Dr. Budayıcıoğlu, 8 Mart Dünya Kadınlar Günü dolayısıyla videokonferans üzerinden AA muhabirinin sorularını yanıtladı:

Romanlarınız, kitaplarınızdan senaryolaştırılan ve halen danışmanlığını yaptığınız dizileriniz keyifle izleniyor ve romanlarınızı okurken de aslında film izliyormuş gibi bir etki bırakıyor okuyucularda. Kitaplarınızı yazarken bir gün dizi film olacağını düşünmüş müydünüz?

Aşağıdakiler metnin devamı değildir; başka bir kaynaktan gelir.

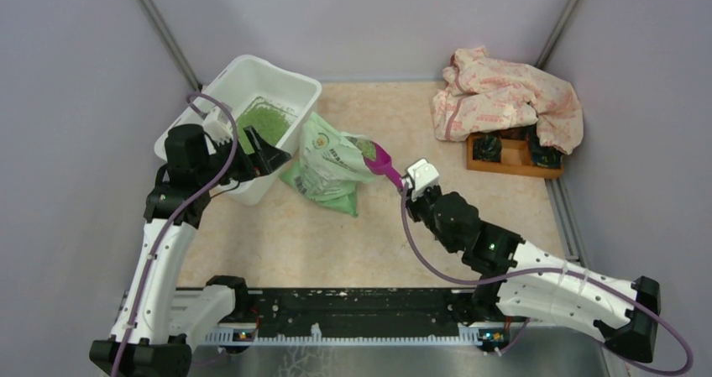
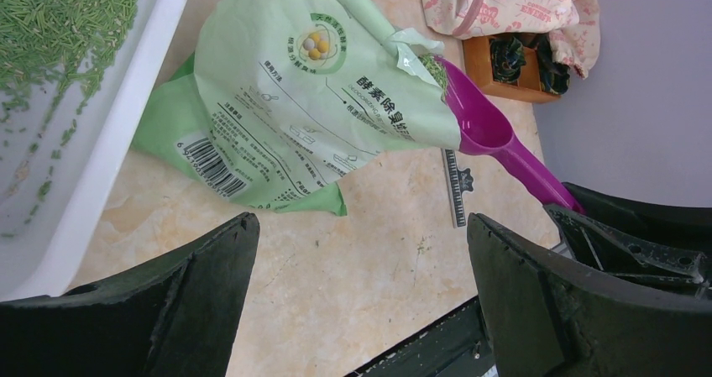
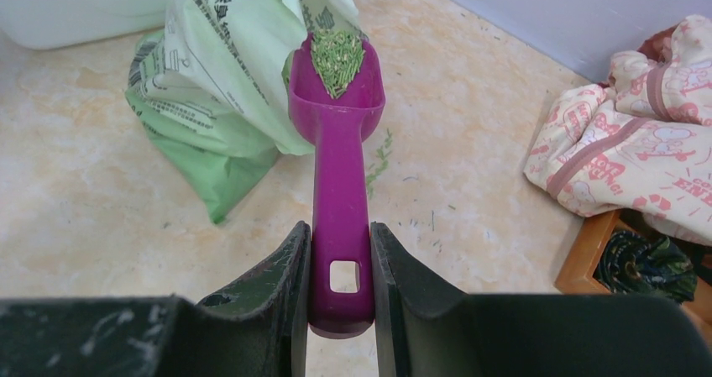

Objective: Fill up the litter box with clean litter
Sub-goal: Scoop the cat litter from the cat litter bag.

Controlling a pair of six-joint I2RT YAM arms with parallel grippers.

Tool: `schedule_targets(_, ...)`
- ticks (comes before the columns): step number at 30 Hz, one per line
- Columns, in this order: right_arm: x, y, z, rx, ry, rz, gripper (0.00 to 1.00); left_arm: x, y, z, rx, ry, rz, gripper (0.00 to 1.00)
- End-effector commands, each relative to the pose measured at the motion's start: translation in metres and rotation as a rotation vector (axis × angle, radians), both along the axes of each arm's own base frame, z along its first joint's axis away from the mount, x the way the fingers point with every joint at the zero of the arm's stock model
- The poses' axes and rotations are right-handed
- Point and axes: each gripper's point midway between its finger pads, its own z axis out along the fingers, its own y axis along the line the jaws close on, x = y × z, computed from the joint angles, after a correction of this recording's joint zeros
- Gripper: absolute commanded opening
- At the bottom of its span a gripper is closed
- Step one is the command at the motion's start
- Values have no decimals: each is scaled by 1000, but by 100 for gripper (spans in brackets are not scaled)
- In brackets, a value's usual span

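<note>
Clamping purple scoop (image 3: 337,125) by its handle in right gripper (image 3: 340,251), bowl level at bag (image 1: 327,167) mouth so pellets don't spill. Empty left gripper (image 2: 357,226) spread wide by litter box (image 1: 252,75); clean litter (image 1: 267,123) patch inside.

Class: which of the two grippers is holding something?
The right gripper, clamped on the handle of the magenta scoop; the left gripper stands open and empty.

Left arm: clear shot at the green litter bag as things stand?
Probably yes. The left end effector is open, with bare table between it and the bag. The scoop in the right end effector occupies only the bag's mouth.
</note>
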Motion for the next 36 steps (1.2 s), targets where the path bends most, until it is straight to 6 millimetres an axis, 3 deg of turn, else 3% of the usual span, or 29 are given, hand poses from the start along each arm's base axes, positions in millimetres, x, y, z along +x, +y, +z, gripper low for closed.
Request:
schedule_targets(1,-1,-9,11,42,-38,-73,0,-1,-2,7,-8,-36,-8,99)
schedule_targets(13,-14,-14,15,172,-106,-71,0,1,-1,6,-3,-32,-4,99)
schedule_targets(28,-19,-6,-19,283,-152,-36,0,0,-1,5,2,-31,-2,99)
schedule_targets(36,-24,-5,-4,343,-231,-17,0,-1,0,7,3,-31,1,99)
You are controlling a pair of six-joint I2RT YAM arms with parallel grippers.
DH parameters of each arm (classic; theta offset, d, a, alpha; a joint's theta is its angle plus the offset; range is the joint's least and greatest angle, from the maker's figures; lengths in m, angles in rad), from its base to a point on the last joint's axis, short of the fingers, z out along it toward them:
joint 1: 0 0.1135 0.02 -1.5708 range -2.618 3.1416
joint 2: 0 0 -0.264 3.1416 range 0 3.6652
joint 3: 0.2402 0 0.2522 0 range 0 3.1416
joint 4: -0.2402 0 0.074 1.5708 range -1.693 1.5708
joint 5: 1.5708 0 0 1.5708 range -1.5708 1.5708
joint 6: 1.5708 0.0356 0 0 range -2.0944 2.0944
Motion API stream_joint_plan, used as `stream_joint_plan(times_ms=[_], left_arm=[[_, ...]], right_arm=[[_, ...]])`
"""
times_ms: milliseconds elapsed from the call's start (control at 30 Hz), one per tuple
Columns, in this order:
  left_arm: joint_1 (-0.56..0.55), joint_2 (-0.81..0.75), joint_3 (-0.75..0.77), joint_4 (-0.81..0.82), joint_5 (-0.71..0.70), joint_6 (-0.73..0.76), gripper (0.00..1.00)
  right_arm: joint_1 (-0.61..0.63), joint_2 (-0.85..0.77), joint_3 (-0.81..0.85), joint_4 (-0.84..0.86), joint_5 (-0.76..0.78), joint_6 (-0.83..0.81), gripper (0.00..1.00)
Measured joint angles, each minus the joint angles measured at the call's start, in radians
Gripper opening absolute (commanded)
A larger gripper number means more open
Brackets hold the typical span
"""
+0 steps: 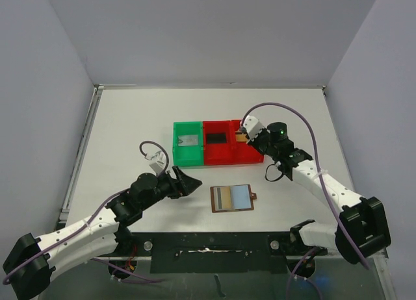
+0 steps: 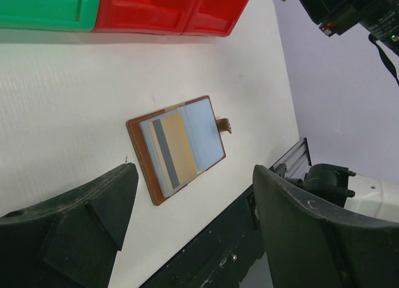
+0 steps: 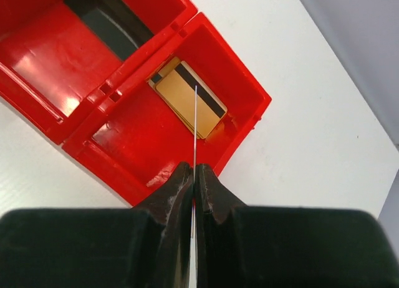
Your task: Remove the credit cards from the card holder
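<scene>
The right gripper (image 3: 194, 171) was closed tightly on one thin credit card (image 3: 195, 123), seen edge-on, above the right red bin (image 3: 134, 135). In this bin lay gold cards (image 3: 186, 101) with a black stripe. The left gripper (image 1: 188, 181) stood wide open and held nothing, near the card holder (image 2: 138, 152). The holder lay open on the white table (image 2: 75, 101), with a striped gold card (image 2: 181, 144) inside it.
</scene>
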Motion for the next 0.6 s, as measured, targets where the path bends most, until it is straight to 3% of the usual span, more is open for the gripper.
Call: stream_joint_plan(times_ms=[300,600], left_arm=[[0.000,-0.066,0.000,-0.097,-0.005,0.011,0.74],[0.000,-0.122,0.000,-0.171,-0.030,0.015,0.74]], right_arm=[[0.000,0.185,0.034,0.019,-0.034,-0.250,0.00],[0.005,0.347,0.087,0.127,-0.003,-0.374,0.00]])
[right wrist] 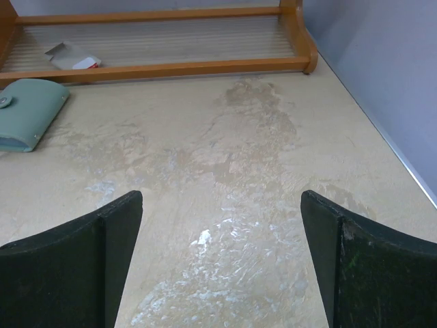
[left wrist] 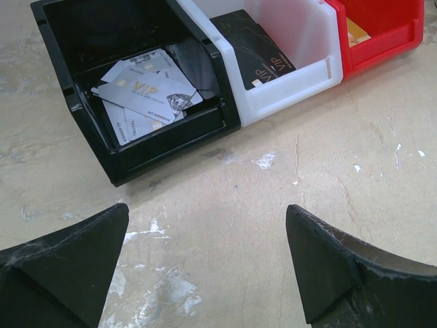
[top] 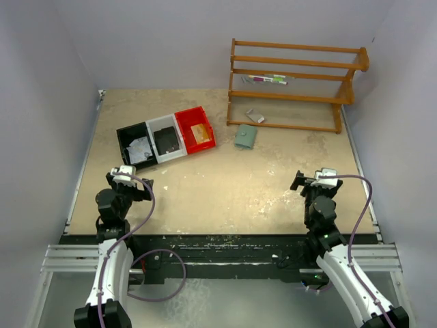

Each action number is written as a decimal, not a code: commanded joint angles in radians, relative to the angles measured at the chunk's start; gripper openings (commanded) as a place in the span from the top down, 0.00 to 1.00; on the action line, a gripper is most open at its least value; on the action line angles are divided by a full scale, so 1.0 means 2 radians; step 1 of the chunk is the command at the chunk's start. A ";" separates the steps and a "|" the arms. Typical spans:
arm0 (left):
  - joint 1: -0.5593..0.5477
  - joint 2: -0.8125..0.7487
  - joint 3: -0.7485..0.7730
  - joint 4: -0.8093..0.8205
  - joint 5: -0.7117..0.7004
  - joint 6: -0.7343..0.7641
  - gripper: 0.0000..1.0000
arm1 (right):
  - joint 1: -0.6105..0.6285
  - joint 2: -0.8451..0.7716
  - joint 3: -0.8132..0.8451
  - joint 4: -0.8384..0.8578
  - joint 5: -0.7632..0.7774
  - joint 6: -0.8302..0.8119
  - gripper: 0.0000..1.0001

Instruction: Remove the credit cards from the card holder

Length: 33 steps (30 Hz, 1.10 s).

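The card holder [top: 246, 137] is a small grey-green pouch lying shut on the table in front of the wooden rack; it also shows at the left edge of the right wrist view [right wrist: 27, 113], snap button up. The credit cards inside it are hidden. My left gripper [top: 128, 178] [left wrist: 207, 213] hovers open over bare table just short of the black bin. My right gripper [top: 315, 181] [right wrist: 220, 198] is open too, nothing between its fingers, well short and to the right of the holder.
Three bins stand in a row at the back left: black bin [top: 135, 145] [left wrist: 82, 41] with silvery VIP cards, white bin [top: 166, 139] with a black card, red bin [top: 196, 130] with an orange card. A wooden rack [top: 293, 85] holds pens and a grey scrap [right wrist: 68, 58].
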 commanded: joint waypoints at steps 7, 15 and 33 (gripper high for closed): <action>0.000 -0.003 0.006 0.023 0.007 0.009 0.01 | -0.001 0.006 0.014 0.026 0.012 0.005 0.00; 0.000 0.006 0.056 -0.017 0.002 0.003 0.01 | -0.001 -0.014 0.035 0.011 0.045 -0.011 0.00; 0.002 0.318 0.573 -0.466 0.072 0.090 0.01 | -0.002 0.241 0.346 -0.112 -0.068 0.267 0.00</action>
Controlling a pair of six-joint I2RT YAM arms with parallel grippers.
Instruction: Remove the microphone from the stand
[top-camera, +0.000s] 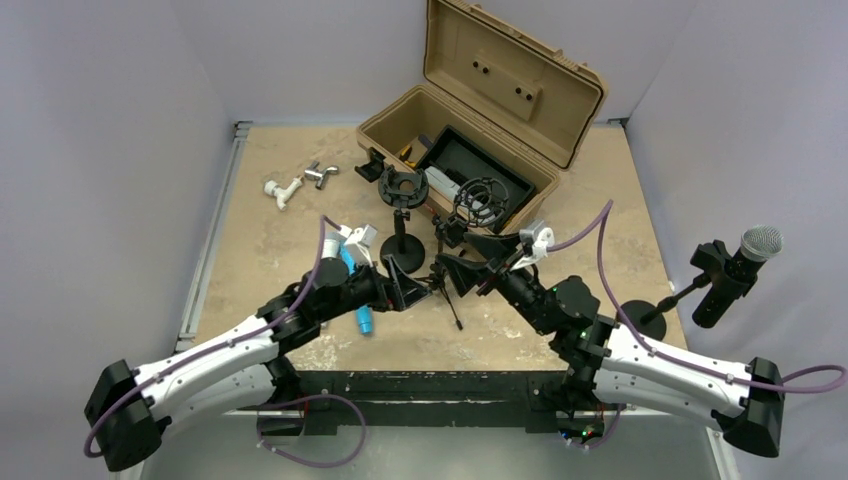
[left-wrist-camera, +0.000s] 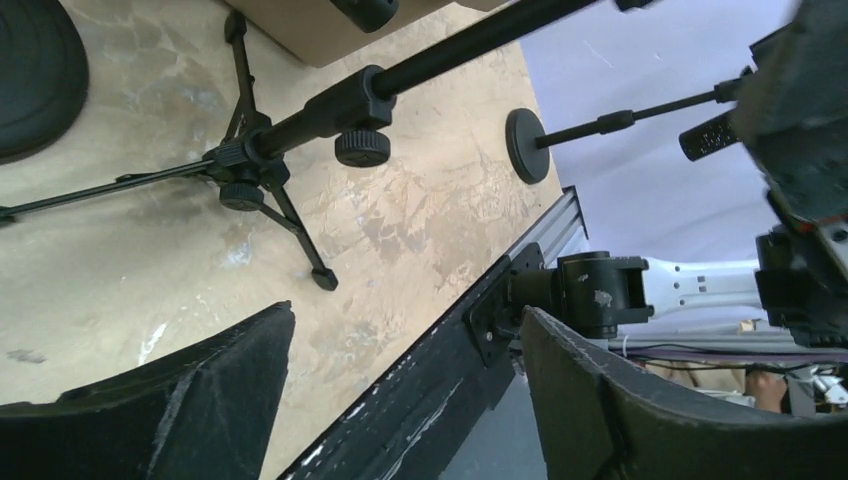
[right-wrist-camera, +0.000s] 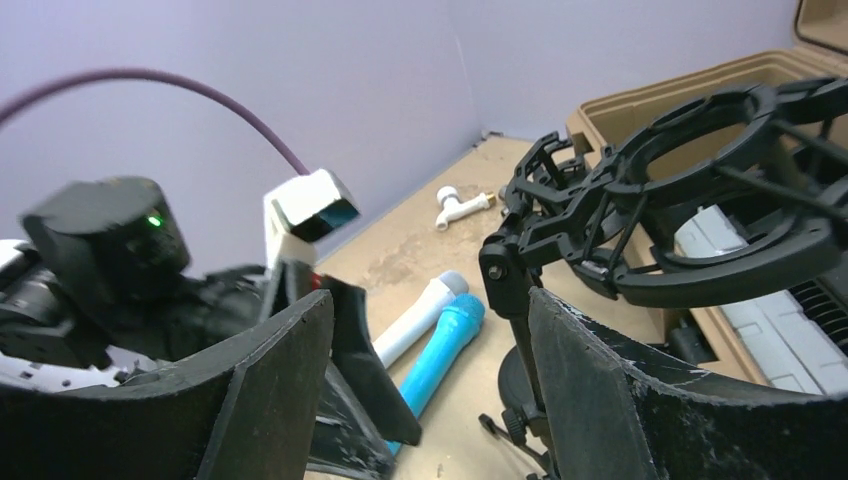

Hayır hiç düşünmemiştim doğrusu. Hatta bunların çok okunacağını da düşünmemiştim. Hayal etmiştim ama uzak bir hayaldi benim için. Çünkü daha önce böyle bir yazarlık deneyimim olmadı ve yıllarca psikiyatrist olarak çalıştım. Yazma nedenim de şöyle oldu. İnsanlar sizi o kadar zenginleştiriyor ki, bana Türkiye'nin doğusundan batısına, kuzeyinden güneyine 81 ilimiz var. Şimdi bu illerden bana gelmeyen bir hasta yoktur. Bu meslek bana, Türkiye'nin her yanından insanla bir arada olma şansı verdi. Bu arada Amerikalı yazar ve psikiyatrist Irvin Yalom'un kitaplarını okuyordum. Hoşuma da gitti, çok güzeldir kitapları. Dedim ki kendime, bu kitaplardaki insanları anlamak mümkün değil çünkü bizden değiller. Biz o kadar farklı bir ülkeyiz ki, o kadar kendine has, eskiler "nevi şahsına münhasır" derdi, ülkemiz insanları da çok özel, çok kendine has özellikler taşıyan bir ülke ve milletiz. Ne tam doğuluyuz, ne tam batılıyız. Çok köklü de bir geçmişe sahip olduğumuz için, çok alışkanlıklarımız, örflerimiz, adetlerimiz ve çok değişik duygularımız var. Onun üzerinde "biri de bizi yazsa" diye düşündüm. 2004 yılında başladım yazmaya, onun üzerine bunları yazdım. Psikiyatri ve psikolojiye meraklı insanların okuyacağını tahmin ediyordum ama bu kadar büyük kitlelere açılacağını, bu kadar diziler yapılabileceğini doğrusu hayal bile etmiyordum.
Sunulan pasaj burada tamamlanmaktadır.